When it comes down to cloaking detection

May 22, 2009 11:36 GMT  ·  By

The constant evolution of Microsoft's search engine affects all aspects of Live Search, including the crawler. MSNBot, as the Live Search crawler is dubbed, was patched at the end of the past week as a direct consequence of feedback received by the Redmond company. According to the software giant, the move is an integral part of the natural process involving the addition of upgrades and updates to the search engine technology designed to improve the search experience for end users. This time around, the update was designed to reduce the impact that MSNBot delivered to websites when scanning for cloaking.

“We have modified the cloaking detector. Using the valuable feedback we received regarding the feed crawling issues, we proactively released a patch late last week that should significantly reduce the number of requests to a more acceptable rate,” revealed Brett Yount, from the Live Search Webmaster Center.

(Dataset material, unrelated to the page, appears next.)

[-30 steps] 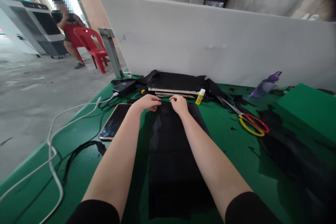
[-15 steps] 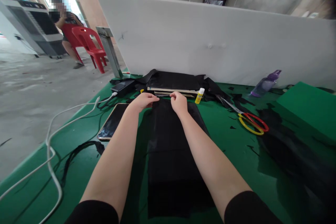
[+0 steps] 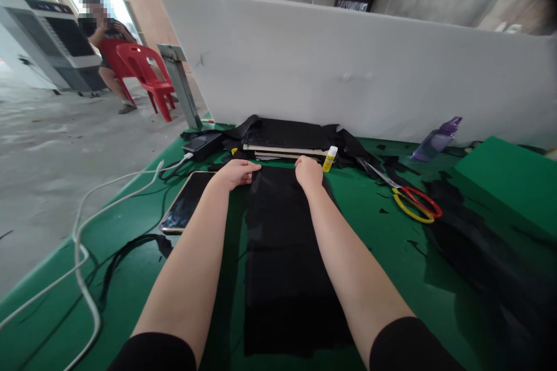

Cloaking is a so-called Black Search Engine Optimization technique. Essentially, websites are designed to make the difference between search engine crawlers and actual visitors. Bots are presented with search engine-friendly content, while visitors get the real website. The deceptive technique does not fall well with search engine companies who are working to identify and cut off such websites from their indexes.

“The initial complaints, that we were over-crawling some servers with our cloaking detector, was compounded by and also confused with the new release of our feed crawler that was also overzealous in its attempt to crawl and provide up-to-the-minute results. However, we have taken all of the feedback you have provided and made some improvements,” Yount added.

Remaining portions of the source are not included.